The following post was written several years ago. Although more recent developments have changed the field of clinical laboratory science since the original posting, the information contained was deemed to be of historical interest.

Glucose meter accuracy criteria as defined in ISO 15197 (1) and CLSI guidelines require that for glucose values above 75 mg/dL, 95% of glucose meter results be within 20% of the reference glucose value. There has been growing momentum towards revision of these guidelines, primarily because of the changing paradigm of glycemic control in the hospital. These glycemic control protocols may require greater accuracy of glucose monitors in order to avoid severe hypoglycemia (SH) in patients receiving intravenous insulin. Even one episode of SH (glucose concentration < 40 mg/dL) is associated with an increased risk for death in the ICU and hospital. The observation that the most dramatic positive outcomes from well-performed trials of glycemic control were obtained in studies that used more accurate blood gas analyzers to measure glucose levels (2); while follow-up studies that relied upon less accurate handheld glucose meters resulted in neutral or negative findings (3,4,); has fueled interest in the issue of what level of glucose monitor accuracy is required for safe and effective glycemic control in the hospital. The FDA has taken an interest in the question, holding a public forum in March 2010 to solicit input from the general public and healthcare experts on what level of accuracy should be required for hospital-use glucose meters.

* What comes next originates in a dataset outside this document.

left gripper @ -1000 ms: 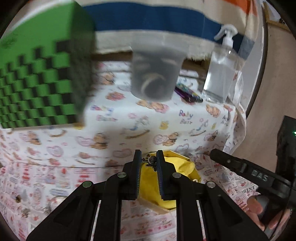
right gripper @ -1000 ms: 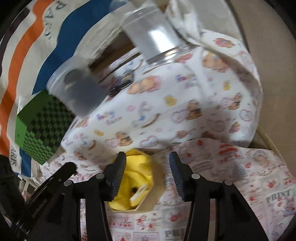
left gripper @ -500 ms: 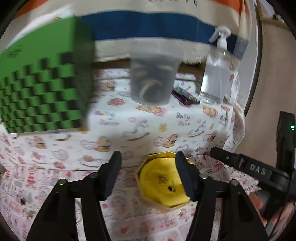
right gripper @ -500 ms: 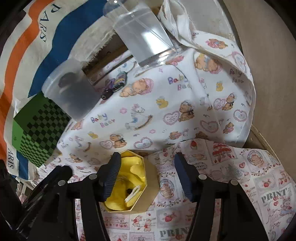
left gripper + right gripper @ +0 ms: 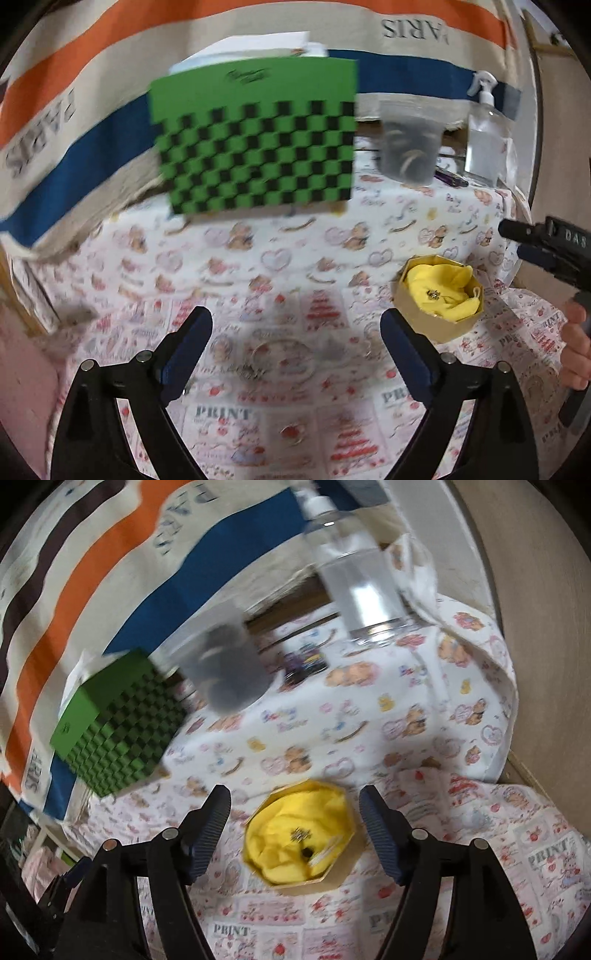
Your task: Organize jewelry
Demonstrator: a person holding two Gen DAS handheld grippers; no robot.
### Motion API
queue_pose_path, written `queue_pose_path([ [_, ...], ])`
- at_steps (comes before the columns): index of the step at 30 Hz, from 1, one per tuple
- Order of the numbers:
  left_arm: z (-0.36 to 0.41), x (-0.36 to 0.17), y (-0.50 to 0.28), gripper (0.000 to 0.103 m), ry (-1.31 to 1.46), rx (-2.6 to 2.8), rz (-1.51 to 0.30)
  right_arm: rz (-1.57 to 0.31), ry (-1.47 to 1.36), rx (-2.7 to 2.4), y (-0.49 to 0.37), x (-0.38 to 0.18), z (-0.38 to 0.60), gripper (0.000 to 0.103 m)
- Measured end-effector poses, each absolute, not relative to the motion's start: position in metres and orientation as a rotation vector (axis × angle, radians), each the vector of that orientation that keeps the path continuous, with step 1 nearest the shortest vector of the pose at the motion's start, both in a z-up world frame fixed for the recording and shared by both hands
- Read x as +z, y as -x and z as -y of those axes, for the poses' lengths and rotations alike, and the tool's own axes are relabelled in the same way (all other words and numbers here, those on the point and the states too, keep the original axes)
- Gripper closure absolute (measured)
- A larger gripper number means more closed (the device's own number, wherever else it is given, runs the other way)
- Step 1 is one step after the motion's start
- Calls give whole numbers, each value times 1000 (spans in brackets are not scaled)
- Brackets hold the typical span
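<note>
Two grippers, both with jaws spread wide and gripping nothing, over the printed tablecloth (image 5: 280,273).

We record the left gripper (image 5: 295,343) above a blurred bracelet-like piece (image 5: 282,356) lying on the cloth between its fingers; its exact type we cannot tell. The gold octagonal box (image 5: 437,297) with yellow lining sits at 3 o'clock in the left wrist view, a small metallic jewelry piece (image 5: 433,294) resting on the lining. In the right wrist view the right gripper (image 5: 295,825) hangs over the same box (image 5: 301,840), which lies between its spread fingers without touching them. At 11 o'clock we note a green checkered box (image 5: 118,723), then a translucent cup (image 5: 221,668), and at 1 o'clock a clear pump bottle (image 5: 358,579).
</note>
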State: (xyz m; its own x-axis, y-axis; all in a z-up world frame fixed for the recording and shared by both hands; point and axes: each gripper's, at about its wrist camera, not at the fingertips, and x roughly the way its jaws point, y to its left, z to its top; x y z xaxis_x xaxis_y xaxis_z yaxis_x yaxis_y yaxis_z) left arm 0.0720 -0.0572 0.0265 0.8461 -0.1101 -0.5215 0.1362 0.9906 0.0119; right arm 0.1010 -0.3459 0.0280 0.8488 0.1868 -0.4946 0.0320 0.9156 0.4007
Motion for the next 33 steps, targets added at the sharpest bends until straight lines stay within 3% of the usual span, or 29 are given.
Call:
queue_pose_path([
  [17,-24,17,-80,11,81,-37,-573,-605,-236,117,-97,6,288,27],
  [22,-48,0,-99,13,135,0,-672,-622,-235,109,-100,1,288,27],
  [33,-78,-35,-129,53,198,68,-739,-643,-197,117,-102,-6,278,26],
])
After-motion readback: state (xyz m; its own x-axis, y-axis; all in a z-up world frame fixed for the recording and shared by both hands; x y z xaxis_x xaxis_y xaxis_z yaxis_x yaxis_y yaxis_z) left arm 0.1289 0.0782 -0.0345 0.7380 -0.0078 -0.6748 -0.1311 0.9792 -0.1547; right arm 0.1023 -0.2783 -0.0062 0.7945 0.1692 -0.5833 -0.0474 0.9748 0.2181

It now seems likely that the FDA will tighten accuracy requirements for hospital use glucose meters, though the level of accuracy that will be required is not yet known. An error simulation model study suggested that glucose meters than maintain a 15% (as opposed to 20%) total error tolerance will prevent large insulin dose errors even with tight glycemic control protocols (5). However other experts suggest that a 5% or 10% error tolerance limit might be required to safely manage hospital patients on glycemic control protocols. In the midst of these debates many facilities have moved towards more moderate glycemic control protocols, which presumably will not demand as much glucose monitor accuracy as the original tight glycemic control protocols.

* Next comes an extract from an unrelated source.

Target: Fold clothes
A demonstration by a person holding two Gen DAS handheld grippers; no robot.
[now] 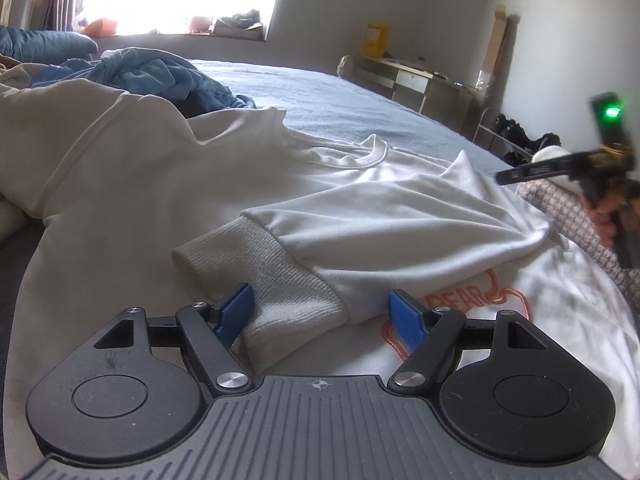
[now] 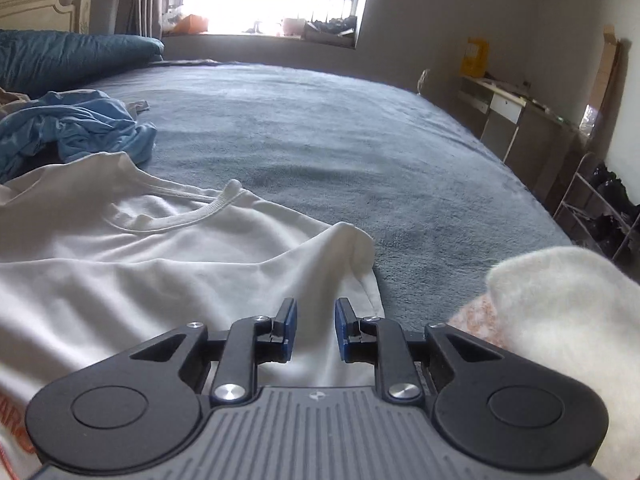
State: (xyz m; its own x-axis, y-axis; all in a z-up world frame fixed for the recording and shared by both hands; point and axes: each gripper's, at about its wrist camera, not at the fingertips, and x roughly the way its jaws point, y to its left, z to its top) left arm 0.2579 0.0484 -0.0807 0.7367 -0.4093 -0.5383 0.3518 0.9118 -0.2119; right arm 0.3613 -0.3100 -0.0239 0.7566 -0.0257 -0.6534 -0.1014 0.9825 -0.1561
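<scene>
1. Soft grey bed (image 2: 360, 140) fills the room, with a bright window far off.
2. White sweatshirt (image 1: 160, 184) lies flat on the near left part of the bed, one sleeve (image 1: 380, 216) folded across it.
3. It looks light, floppy and thick. The ribbed cuff (image 1: 260, 276) is the best spot to grab.
4. Left gripper (image 1: 322, 316) is spread wide around the cuff, not pinching.
5. Right gripper (image 2: 316, 330) has a small gap and holds nothing.
6. Crumpled blue cloth (image 2: 80, 128) sits far left.
</scene>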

Within three ICUs in our institution we have recently measured rates of severe (< 40 mg/dL) and moderate (40-60 mg/dL) hypoglycemia for one month, both before and after modifying our glycemic control protocol from a more traditional tight glycemic control (target 80-130 md/dL) to a more moderate (target 110-150 mg/dL) glycemic control protocol. Rates of severe hypoglycemia went from 1.4 to 0%; while rates of moderate hypoglycemia went from 7.7 to 0.5% by changing the glycemic target. Causes of SH episodes were investigated during the tight glycemic control era, and 90% were found to be due to protocol violations (glucose reading not taken, glucose reading not acted upon appropriately). Glucose meters that at best met current ISO 15197 criteria were used for all glucose monitoring. This is not to say that glucose monitor accuracy is not important, only that other factors (glucose target range, protocols and systems in place to insure protocol compliance) may be relatively more important than glucose monitor accuracy in avoiding hypoglycemia in the ICU. Based upon available evidence and experience, I believe that bedside glucose meters that maintain a 15% total error criteria will be safe and effective for hospital use. Do you agree or disagree? What do you feel should be required of glucose monitors for use in the ICU or for glycemic control protocols?